There was no way I was paying him for 'his time' at my house trying to fix his mower. Similarly, why would I pay the full amount to a provider if he runs into a problem with his service during my appointment ? There's got to be an 'agreeable amount' somewhere for the two of us.

 

Posted (edited)
15 hours ago, Rod Hagen said:

Firmly disagree.  No escort can guarantee a chem-free boner.  The fact that you would withhold money for that is shitty.

Like you, I would roll with less than optimal penile tumescence, particularly with a regular with whom enjoyment had historically occurred. I also avoid conflating the term performance with traditional bona fide erectile function because tumescence is only truly reflective of subjective sexual arousal on my side of the equation. I wouldn’t be capable of a performative erection, without all of the elements prompting true arousal, if my life depended on it.

The only logical reason to use performative nomenclature with an escort is the reality that their erectile function is potentially out of sync with what promotes physical male sexual arousal in general, or specific to their arousal template. Few things are more anathema to their erectile potential than the requirement that they simulate true arousal yet sustain punitive consequences for failure to deliver. Binding physical erection to monetary compensation is just one more way of ensuring a disconnect between two functional contexts, one naturalistic, the other obligatory. It doesn’t bode well for sexual health. Grousing about inconsistent capacity to perform, without attempting to grasp the complexity of male sexual response, is nothing short of childish.

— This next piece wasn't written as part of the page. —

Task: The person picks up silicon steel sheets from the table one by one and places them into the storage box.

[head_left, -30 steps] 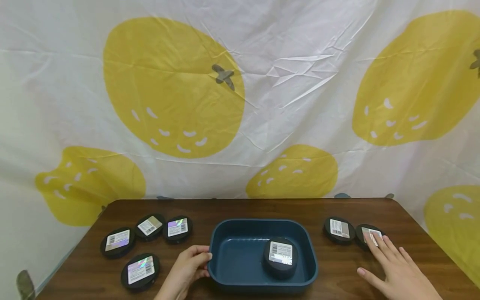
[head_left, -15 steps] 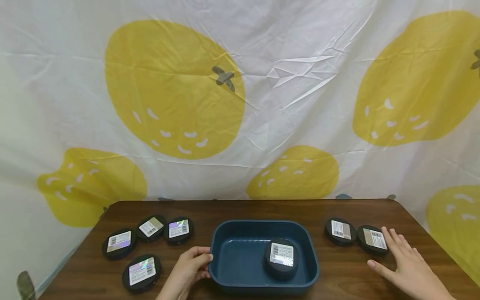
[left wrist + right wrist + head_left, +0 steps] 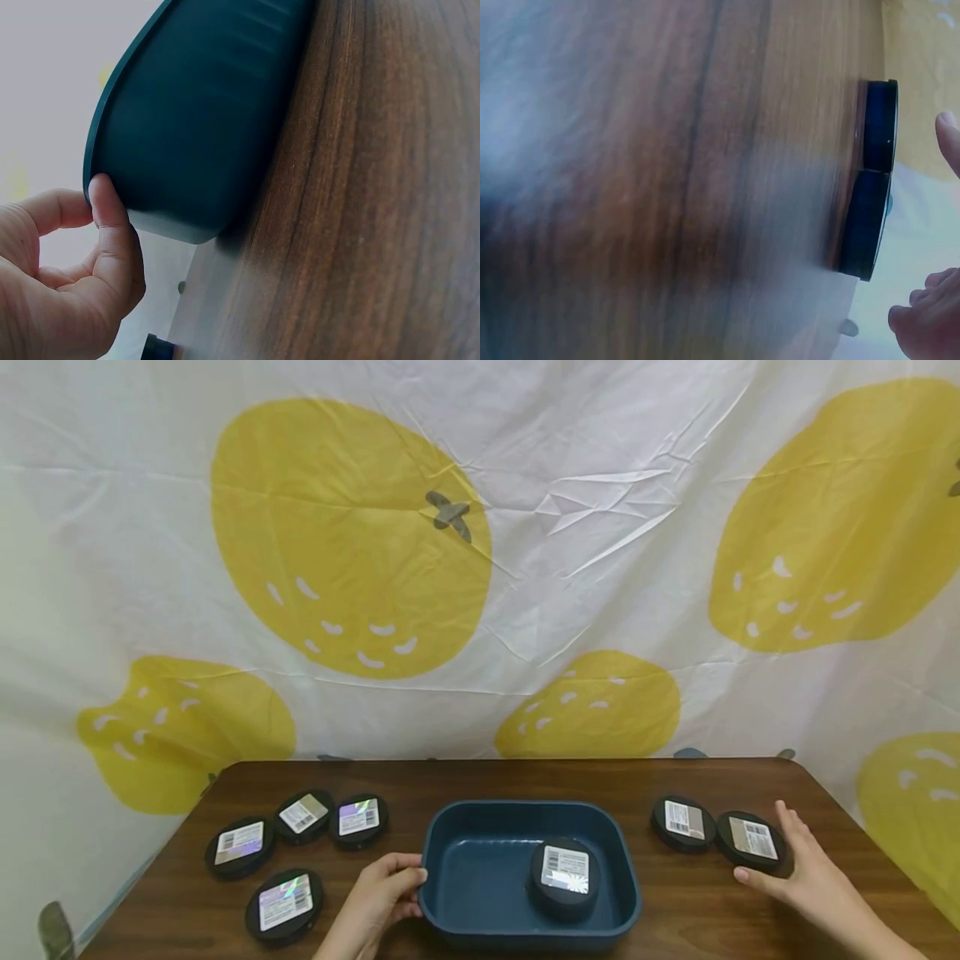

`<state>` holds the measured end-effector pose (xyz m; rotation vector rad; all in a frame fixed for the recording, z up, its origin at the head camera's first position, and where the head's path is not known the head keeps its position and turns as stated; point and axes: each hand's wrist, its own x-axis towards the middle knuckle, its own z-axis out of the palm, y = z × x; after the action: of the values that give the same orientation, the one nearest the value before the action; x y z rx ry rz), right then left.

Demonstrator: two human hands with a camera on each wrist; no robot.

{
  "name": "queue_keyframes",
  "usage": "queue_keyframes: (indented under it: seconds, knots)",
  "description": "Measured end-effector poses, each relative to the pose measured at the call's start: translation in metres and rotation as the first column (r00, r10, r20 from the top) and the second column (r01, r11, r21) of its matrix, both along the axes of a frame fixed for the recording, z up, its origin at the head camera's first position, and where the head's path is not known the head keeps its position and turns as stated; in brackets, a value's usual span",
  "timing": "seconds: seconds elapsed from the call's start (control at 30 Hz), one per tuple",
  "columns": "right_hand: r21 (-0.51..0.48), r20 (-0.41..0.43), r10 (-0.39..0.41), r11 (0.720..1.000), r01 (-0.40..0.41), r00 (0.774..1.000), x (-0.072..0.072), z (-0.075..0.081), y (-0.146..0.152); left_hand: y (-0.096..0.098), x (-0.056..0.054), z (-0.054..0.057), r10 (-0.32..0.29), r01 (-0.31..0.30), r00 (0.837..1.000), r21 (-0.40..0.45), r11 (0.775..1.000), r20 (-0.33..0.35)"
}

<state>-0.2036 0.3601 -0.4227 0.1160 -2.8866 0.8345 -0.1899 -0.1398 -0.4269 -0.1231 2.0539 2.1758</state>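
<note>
To the left of the blue box (image 3: 476, 887), four black discs (image 3: 283, 906) are spread on the table (image 3: 697, 910), beside the left hand (image 3: 378, 897) and untouched by it. The box's left rim is pinched between the thumb and fingers of that hand. Inside the box, toward its right wall, a single disc (image 3: 566, 878) is contained, well apart from all fingers. To the right of the box, two more discs (image 3: 682, 823) are set side by side; the one farther from the box is flanked by the right hand (image 3: 821, 877), whose thumb and fingers are spread.

In the left wrist view, the box's outer wall is shown, with a finger laid against it just below the rim, a contact mostly hidden from the head view. The labels (image 3: 286, 902) are seen only in the head view; in the right wrist view, the discs' dark side walls are shown instead, with a gap between them and the right hand.

The left hand is bent inward toward the box; the right is held with its fingers extended, thumb parted toward the box.
</note>
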Motion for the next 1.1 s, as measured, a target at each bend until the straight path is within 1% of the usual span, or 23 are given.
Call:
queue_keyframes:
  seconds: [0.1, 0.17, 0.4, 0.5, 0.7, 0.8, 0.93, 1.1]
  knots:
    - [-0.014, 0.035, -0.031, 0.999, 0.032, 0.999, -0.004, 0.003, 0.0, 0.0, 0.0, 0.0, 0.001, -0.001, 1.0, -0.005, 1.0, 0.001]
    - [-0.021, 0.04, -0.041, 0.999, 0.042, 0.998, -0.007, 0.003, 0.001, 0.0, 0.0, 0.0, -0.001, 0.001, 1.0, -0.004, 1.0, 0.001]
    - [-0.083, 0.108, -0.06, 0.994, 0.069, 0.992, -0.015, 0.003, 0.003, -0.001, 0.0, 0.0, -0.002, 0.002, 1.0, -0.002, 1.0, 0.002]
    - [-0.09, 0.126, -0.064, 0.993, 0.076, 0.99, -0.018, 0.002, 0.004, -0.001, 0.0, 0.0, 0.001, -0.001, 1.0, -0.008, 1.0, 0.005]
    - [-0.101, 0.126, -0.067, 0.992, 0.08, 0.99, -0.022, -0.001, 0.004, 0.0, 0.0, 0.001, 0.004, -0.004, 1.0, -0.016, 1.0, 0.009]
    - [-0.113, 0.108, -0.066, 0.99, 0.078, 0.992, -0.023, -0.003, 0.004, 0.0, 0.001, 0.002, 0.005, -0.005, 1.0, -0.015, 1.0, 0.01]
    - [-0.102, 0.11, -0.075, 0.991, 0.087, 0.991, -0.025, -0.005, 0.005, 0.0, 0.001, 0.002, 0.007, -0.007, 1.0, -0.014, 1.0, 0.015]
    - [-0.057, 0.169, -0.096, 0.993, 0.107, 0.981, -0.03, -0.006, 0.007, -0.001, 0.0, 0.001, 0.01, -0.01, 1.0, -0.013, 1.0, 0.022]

Again, my view is framed within a regular repeat situation. If a new one off and no overt erection meeting the traditional threshold for various activities occurs, I won’t have actually initially dictated erectile requirements. It’s exploratory. Some guys are better at meeting my requirements for an exciting sexual encounter that doesn’t demand their penile arousal compared to others whose erectile capability is not obligatory but occurs notwithstanding, is invariant due to unique factors that guarantee consistent tumescence. But I want to avoid the problematic own goal of missing out on a good match in which erections are not uniformly on tap.

I never suggest or insist on chemical intervention. 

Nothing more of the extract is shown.